Our eyes stared deep into each other’s, waiting for the other person to break the silence that consumed the car. We had just made it to my house, with a heavy weight on his shoulders, he took a deep breath and shifted the car into park. Still, with my eyes glued to his, I waited with patience for him to make a sound. “Look, Anna, I have something to tell you.”
His eyes now veering away from mine and onto the floor of his Kia. His leg pumping up and down every second of the silence we sat in. At this point, I was more intrigued by what he could say than I was worried by his next sentence.
I grab his hand with a bit of urgency and make him stare with a direct look at me. He directs his attention to, instead, stare out through the windshield, acting as if he’s trying to figure out what words to say. How to form his sentences. How to ease the news. I shake his hand to distract him from his concentration. To look in my direction. He, then, looks at me and says, “I’m moving back to Connecticut, and we need to break up.”
All I could say at that moment was “ok.” “Listen I just can’t deal with the stress of living on my own anymore. Paycheck to paycheck is not how I pictured living here would be like.”
He blurts out.
“Michael, when exactly did you decide on this?” At this time, I felt stunned by what he had just said.

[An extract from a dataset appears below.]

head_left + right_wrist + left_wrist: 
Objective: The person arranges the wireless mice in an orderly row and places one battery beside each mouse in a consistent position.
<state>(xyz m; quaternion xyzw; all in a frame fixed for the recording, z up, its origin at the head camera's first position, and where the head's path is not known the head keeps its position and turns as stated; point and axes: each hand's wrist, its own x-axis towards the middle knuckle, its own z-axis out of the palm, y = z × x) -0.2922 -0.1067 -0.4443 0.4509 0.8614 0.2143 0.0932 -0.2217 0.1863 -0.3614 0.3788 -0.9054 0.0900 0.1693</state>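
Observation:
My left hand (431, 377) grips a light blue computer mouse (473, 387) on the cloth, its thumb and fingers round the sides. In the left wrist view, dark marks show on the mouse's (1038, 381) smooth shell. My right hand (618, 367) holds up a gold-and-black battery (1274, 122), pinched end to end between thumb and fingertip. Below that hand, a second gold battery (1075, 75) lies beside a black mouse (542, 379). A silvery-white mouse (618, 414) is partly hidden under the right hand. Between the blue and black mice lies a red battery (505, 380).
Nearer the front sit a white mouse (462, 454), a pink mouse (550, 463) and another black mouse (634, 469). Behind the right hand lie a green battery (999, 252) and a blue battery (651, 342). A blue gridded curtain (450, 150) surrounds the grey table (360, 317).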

All I wanted was answers.
He looked at me as if he was unsure as if this idea was raw, unedited, and he was submitting his rough draft to me. A million and one questions surfaced my mind. At this point, I didn’t even look at him. I looked at the floor of the car so that I could think about what I wanted to ask him. “What made you decide on this?”
My mind felt overcome with confusion, questions running back and forth through my head, why now? Why ever? What went wrong? He took a minute to respond as if he was worried that his reasons were not valid enough.

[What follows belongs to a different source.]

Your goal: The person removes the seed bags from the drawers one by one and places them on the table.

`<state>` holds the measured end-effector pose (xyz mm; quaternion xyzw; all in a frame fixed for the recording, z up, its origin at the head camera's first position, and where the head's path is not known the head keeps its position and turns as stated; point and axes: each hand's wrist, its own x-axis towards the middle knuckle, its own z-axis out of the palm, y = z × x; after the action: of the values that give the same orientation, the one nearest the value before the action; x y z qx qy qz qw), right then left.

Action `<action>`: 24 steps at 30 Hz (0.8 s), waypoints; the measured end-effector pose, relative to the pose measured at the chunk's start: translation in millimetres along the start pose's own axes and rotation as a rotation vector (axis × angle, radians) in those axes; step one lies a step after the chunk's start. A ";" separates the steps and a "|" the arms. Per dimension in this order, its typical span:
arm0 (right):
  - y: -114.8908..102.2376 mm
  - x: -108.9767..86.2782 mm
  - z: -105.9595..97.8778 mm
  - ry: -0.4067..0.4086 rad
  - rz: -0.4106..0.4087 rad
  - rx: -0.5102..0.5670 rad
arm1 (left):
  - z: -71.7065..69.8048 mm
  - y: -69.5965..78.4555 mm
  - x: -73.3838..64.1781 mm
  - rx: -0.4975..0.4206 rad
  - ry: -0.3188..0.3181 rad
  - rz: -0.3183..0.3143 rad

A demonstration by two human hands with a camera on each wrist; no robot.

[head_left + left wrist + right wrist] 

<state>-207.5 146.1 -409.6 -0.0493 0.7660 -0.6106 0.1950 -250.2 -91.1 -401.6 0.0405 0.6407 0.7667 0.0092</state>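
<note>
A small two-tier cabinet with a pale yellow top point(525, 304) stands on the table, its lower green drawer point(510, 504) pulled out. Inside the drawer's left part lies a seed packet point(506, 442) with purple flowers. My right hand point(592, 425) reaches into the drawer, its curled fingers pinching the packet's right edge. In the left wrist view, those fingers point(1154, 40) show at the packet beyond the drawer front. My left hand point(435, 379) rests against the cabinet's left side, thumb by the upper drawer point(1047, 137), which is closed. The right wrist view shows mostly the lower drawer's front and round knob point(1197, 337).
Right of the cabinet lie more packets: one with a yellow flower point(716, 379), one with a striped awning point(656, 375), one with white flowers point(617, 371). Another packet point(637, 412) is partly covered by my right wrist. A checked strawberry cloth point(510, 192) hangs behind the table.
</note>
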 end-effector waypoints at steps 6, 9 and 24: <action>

“Well, yesterday I thought of 20 reasons why I should move back. They seemed to be good enough, so I made my decision.”
I stared right into his face, reading every muscle twitch his forehead, his cheeks, and mouth made. All I could see was that with this crazy talk, he was sincere. “How can you be so sure?”
I could not accept the fact that this talk was happening. The fact that he could consider such an idea.
“I don’t know Anna, I just realized yesterday that I needed to move back to Connecticut.” Confusion filled his face, his breathing shifted from a normal consistency to a higher speed. His leg once again moving up and down. I leaned back to sit fully in my seat. I let the cushions in the chair comfort me. I felt like giving up, to stop asking all my questions. No matter how hard I tried to find answers.
Michael just could not give them to me. With one final question, I ask, “Shouldn’t you give this more thought?”
His continuous breathing stopped right after my final question. This was where he drew the line. He seemed fed up with my comments and was finished with my interrogation. “No, I’m done thinking about it and answering your questions. My decision is final.”
I snapped back at him and said, “Your decision was made practically 14 hours ago, without any real thought, Michael.” He banged his hand on the steering wheel, every muscle inside him tensed up, he filled his lungs with a large amount of air and with every bone in his body he yelled: “Stop!” Once again silence filled the car just how it was when we first started this conversation.“I just want to get out of this car.” I felt defeated, nothing I could say or do was going to make the situation better. Clearly, his mind had been made up. I slammed the car door, walked up to the front of my house. The only answer I had now was that he was an idiot.